O que o governo e a sociedade estão esquecendo é que sem acabar com a inflação e sua causa principal - a crise fiscal do Estado - é impossível retomar o desenvolvimento. É verdade que o Brasil aprendeu a conviver com a inflação. Através de mecanismos de indexação foi possível, até o final dos anos 70, continuar a crescer com taxa elevada de inflação. Mas a taxa "elevada" de inflação dos anos 70 era 40 por cento ao ano. A taxa atual é superior a 1.000 por cento ao ano. Uma inflação desse tipo, em uma economia que continua formal e informalmente indexada, já é uma hiperinflação - uma hiperinflação indexada, inercial. E jamais um país conseguiu crescer em meio a uma hiperinflação.

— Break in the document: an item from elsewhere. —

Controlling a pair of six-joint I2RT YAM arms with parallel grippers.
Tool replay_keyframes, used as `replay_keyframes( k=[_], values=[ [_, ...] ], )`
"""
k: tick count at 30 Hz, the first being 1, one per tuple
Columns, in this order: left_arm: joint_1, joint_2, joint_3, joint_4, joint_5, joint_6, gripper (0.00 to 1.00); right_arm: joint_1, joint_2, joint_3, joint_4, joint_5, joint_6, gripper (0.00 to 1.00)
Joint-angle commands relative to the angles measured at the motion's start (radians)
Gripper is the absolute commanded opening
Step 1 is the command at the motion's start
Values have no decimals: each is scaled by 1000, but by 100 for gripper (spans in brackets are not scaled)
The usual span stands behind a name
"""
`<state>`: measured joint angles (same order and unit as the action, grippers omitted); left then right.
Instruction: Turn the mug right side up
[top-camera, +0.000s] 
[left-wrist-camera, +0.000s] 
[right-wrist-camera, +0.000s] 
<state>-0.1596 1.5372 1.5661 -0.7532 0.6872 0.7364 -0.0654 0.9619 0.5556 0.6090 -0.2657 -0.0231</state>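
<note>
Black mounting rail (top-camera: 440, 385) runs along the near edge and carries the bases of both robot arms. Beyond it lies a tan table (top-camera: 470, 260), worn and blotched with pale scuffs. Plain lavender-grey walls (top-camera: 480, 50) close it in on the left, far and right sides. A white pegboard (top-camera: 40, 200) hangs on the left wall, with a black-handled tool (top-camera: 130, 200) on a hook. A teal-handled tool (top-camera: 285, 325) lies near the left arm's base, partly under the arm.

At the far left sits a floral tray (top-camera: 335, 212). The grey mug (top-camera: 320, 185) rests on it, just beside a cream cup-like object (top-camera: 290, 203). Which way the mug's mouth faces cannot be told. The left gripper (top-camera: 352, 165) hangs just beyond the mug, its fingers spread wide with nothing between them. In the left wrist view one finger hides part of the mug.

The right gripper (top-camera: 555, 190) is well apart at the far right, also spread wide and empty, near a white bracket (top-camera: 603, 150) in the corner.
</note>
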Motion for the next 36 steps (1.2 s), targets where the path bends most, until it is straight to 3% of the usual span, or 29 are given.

No meio de um governo caótico, em que o populismo dos anos 50 tem um enorme espaço, Paulo Haddad procura, no Ministério da Fazenda, auxiliado por Antônio Barros de Castro na BNDES, e agora por Yeda Crusius no Planejamento, garantir um mínimo de racionalidade para a economia. Está claro para ele que a estabilização, no caso brasileiro, é prioritária e tem que passar por duas fases: uma de preparação, outra de ataque direto à inflação. Ele nos tem dito isto, com outras palavras, quando condiciona a execução de um plano de estabilização - o ataque direto - ao ajuste fiscal e à consolidação das dívidas do Estado, particularmente as da Caixa Econômica, dos estados da federação, das empresas do setor elétrico, e a normalização das relações financeiras externas do Brasil, através da assinatura do acordo da dívida com os bancos comerciais e o Clube de Paris. Estaríamos agora nesta fase, que avançou com a aprovação do Imposto Provisório sobre Movimentação Financeira. Dentro de alguns meses, caso a inflação se mantenha em níveis razoáveis até lá, haveria condições para o verdadeiro plano de estabilização, que o ministro nos promete.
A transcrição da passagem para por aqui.